The Texas State Capitol is the capitol building and seat of government of the American state of Texas,Located in downtown Austin. Designed in 1881 by architect Elijah E. Myers, it was constructed from 1882 to 1888 under the direction of civil engineer Reuben Lindsay Walker.The building was added to the National Register of Historic Places in 1970 and recognized as a National Historic Landmark in 1986. It is 92.24 meters (302.64 feet) tall, making it the sixth tallest state capitol and one of several taller than the United States Capitol in Washington, D.C.
The Bullock Texas State History Museum, is a history museum in Austin. Its stated mission is to tell “the Story of Texas.” The history museum is named after Bob Bullock, who championed its creation. The museum has three floors of interactive exhibits; the first floor theme is “land,” the second floor theme “identity,” and the third floor theme “opportunity.
Zilker Metropolitan Park is a recreational area in south Austin, at the juncture of Barton Creek and the Colorado River that comprises over 140 hectares (350 acres) of publicly owned land. It is named after its benefactor, Andrew Jackson Zilker, who donated the land to the city in 1917. The land was developed into a park during the Great Depression in the 1930s. Today the park serves as a hub for many recreational activities and the hike and bike trail around Lady Bird Lake, both of which run next to the park.
Barton Springs Pool is a recreational outdoor swimming pool that is filled entirely with water from nearby natural springs. It is located on the grounds of Zilker Park. The pool exists within the channel of Barton Creek and utilizes water from Main Barton Spring, the fourth largest spring in Texas. The pool is a popular venue for year-round swimming, as its temperature hovers between about 20 °C (68 °F) and 23 °C (74 °F) year round.

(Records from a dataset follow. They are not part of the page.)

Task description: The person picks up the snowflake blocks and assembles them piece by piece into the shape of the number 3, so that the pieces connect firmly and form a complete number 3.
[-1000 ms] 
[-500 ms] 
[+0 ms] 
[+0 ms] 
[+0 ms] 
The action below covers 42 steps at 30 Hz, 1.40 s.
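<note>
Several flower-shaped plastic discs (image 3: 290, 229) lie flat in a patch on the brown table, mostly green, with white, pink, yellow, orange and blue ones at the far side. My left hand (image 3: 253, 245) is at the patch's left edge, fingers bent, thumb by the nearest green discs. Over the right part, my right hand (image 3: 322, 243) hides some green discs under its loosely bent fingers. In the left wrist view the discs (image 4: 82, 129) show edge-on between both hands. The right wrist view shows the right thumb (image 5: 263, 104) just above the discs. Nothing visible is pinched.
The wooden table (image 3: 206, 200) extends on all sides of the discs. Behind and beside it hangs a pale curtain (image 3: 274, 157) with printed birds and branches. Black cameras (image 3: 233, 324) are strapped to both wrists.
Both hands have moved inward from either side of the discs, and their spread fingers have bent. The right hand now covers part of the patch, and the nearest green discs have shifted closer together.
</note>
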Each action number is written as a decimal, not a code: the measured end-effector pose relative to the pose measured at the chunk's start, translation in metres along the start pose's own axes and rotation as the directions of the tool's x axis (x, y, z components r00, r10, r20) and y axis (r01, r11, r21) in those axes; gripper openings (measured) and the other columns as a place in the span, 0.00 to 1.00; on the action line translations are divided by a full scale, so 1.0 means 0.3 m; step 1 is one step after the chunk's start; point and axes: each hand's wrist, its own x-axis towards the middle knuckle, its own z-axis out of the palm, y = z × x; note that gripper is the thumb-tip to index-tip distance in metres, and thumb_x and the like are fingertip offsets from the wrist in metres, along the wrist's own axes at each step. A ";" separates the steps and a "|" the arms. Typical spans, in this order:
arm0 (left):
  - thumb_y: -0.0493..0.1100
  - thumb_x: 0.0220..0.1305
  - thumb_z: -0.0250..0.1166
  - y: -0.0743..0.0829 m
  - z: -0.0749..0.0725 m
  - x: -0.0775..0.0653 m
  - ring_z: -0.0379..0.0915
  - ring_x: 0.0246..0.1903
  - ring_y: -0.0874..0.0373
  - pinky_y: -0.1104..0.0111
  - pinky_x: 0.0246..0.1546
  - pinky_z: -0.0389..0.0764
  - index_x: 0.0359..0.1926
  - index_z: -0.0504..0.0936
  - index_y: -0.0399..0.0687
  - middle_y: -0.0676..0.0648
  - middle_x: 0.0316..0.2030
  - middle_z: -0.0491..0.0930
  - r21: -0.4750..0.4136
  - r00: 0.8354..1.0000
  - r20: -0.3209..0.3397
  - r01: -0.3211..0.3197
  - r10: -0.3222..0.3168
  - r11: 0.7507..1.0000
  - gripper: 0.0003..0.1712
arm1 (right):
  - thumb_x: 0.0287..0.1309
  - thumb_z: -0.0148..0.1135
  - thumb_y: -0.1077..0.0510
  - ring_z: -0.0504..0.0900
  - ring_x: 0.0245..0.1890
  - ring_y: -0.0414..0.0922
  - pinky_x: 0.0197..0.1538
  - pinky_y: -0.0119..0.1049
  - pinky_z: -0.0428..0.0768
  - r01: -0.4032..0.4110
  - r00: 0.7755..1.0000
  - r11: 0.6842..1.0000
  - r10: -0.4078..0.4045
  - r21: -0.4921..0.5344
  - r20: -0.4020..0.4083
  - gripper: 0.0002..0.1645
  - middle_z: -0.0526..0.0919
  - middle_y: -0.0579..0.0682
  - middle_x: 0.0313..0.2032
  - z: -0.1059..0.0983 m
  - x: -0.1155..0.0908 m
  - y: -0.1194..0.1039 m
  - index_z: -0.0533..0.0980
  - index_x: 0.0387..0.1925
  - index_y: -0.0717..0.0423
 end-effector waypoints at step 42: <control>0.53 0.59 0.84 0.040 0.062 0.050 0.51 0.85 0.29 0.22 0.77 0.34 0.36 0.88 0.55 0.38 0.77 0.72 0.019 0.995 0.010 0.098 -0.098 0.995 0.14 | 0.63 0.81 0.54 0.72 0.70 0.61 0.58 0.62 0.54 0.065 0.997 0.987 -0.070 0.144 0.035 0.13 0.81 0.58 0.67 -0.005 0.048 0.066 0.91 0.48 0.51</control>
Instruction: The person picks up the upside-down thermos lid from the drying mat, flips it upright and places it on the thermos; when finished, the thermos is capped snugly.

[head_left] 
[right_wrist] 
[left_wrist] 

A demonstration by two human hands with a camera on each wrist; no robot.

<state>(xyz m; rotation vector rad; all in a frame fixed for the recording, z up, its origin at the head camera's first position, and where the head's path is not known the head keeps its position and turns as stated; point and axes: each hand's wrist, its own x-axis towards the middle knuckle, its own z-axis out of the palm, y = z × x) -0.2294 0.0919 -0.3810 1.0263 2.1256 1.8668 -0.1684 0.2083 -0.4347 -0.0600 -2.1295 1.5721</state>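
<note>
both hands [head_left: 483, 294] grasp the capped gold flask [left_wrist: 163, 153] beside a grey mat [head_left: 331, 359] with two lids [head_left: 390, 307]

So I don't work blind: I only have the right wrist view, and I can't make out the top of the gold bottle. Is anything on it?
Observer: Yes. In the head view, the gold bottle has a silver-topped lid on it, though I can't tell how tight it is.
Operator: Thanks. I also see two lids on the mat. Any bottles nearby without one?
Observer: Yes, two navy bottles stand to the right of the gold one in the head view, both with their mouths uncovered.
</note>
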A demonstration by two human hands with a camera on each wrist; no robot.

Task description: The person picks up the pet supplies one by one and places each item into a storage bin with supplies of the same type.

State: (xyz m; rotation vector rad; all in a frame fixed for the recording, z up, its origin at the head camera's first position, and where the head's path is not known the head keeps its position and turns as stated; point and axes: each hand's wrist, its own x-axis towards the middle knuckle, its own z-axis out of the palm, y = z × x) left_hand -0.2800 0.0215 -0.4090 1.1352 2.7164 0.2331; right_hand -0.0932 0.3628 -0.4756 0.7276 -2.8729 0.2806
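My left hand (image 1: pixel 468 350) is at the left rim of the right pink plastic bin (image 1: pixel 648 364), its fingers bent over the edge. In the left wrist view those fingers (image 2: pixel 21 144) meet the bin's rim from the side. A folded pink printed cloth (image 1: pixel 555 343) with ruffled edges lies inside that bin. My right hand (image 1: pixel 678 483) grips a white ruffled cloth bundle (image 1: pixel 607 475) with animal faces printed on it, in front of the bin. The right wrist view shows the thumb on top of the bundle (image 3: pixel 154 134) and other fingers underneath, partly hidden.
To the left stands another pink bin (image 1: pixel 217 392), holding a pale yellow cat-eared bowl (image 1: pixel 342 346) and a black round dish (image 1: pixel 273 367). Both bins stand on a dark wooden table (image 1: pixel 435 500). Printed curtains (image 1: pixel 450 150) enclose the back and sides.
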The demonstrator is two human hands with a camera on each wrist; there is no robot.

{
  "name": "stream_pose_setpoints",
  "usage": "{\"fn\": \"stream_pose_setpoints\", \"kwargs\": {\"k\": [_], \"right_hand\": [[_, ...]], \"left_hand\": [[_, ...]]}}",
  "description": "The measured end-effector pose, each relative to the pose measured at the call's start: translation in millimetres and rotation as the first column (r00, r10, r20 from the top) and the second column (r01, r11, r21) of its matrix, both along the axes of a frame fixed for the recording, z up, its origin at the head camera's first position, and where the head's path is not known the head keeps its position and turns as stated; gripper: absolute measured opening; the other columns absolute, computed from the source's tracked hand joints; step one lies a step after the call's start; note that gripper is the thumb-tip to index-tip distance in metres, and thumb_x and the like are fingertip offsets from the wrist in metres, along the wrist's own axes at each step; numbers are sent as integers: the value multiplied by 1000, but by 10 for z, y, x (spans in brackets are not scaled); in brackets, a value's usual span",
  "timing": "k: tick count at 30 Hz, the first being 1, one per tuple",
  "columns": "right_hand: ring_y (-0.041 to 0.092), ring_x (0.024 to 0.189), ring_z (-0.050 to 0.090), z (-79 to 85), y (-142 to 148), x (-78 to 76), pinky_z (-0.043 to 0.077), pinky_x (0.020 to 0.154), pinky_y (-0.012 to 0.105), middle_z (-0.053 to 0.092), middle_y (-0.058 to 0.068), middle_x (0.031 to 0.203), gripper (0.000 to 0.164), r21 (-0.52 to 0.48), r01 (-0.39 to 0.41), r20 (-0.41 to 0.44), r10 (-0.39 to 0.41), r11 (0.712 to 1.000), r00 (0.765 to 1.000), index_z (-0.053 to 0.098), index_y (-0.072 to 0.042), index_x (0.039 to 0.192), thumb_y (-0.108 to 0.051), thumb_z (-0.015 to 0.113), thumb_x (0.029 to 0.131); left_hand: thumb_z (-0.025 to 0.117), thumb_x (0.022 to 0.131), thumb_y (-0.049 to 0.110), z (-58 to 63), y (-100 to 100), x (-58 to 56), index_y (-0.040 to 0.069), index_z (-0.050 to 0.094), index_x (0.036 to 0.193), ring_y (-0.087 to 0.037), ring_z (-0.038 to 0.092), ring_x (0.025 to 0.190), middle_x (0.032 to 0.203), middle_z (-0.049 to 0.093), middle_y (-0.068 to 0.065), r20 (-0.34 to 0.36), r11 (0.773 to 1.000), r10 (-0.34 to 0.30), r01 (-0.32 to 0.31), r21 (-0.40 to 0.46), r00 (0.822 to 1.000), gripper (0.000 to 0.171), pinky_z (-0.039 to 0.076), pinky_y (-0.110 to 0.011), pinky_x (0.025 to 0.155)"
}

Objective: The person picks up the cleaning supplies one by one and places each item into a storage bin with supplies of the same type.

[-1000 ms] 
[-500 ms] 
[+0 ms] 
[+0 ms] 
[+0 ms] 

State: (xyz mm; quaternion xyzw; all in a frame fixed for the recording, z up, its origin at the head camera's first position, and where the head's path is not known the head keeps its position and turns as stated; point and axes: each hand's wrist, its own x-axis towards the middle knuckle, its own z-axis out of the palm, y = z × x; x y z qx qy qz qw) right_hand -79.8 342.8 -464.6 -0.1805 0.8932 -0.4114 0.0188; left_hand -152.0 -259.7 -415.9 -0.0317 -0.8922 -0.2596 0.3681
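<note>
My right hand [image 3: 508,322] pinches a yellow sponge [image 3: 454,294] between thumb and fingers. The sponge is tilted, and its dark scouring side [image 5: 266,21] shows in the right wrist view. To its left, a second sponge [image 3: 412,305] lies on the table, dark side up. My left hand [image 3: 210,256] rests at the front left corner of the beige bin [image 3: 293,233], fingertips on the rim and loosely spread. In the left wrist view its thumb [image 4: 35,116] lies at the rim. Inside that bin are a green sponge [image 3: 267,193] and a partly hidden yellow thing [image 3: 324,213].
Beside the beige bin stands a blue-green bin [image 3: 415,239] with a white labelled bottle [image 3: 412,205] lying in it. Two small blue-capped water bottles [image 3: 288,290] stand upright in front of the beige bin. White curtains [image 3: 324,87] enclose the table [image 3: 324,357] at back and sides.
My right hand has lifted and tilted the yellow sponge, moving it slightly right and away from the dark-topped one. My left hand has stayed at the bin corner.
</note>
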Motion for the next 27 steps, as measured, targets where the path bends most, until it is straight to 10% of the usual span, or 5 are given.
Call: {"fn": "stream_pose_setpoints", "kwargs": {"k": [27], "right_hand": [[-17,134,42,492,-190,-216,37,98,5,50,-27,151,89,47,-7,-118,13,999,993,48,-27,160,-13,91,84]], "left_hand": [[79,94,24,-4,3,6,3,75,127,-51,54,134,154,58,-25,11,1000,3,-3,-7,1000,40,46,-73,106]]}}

One of Austin’s most unique things to do is enjoy the evening flight of the Mexican free-tailed bats that have made the Ann W. Richards Congress Avenue Bridge their home. The world’s largest urban bat colony, up to one-and-a-half million of these insect-devouring critters take to the sky at dusk each evening from March through November. The result is a stunning display as they fly from beneath the bridge and up to heights of two miles in massive formations so they can dine on mosquitoes, moths, grasshoppers, and other flying pests. It can take up to 45 minutes just for the fuzzy mammals to all exit their home, and once the pups (babies) are old enough, they accompany their mothers on the evening flight. There are many vantage points from which you can enjoy the sight, with the area surrounding the bridge the most popular.
Austin’s climate is subtropical with prevailing southerly winds and an average of 300 days of sunshine each year.
Residents of Austin are known as Austinites. They include a diverse mix of government employees, college students, musicians, high-tech workers and blue-collar workers.
“Keep Austin Weird” has been a local motto for years, featured on bumper stickers and T-shirts. This motto has not only been used in promoting Austin’s eccentricity and diversity, but is also meant to bolster support of local independent businesses. According to the 2010 book, Weird City, the phrase was begun by a local Austin Community College librarian, Red Wassenich, and his wife, Karen Pavelka, who were concerned about Austin’s “rapid descent into commercialism and overdevelopment.
Austin is perhaps best known for its Texas barbecue and Tex-Mex cuisine.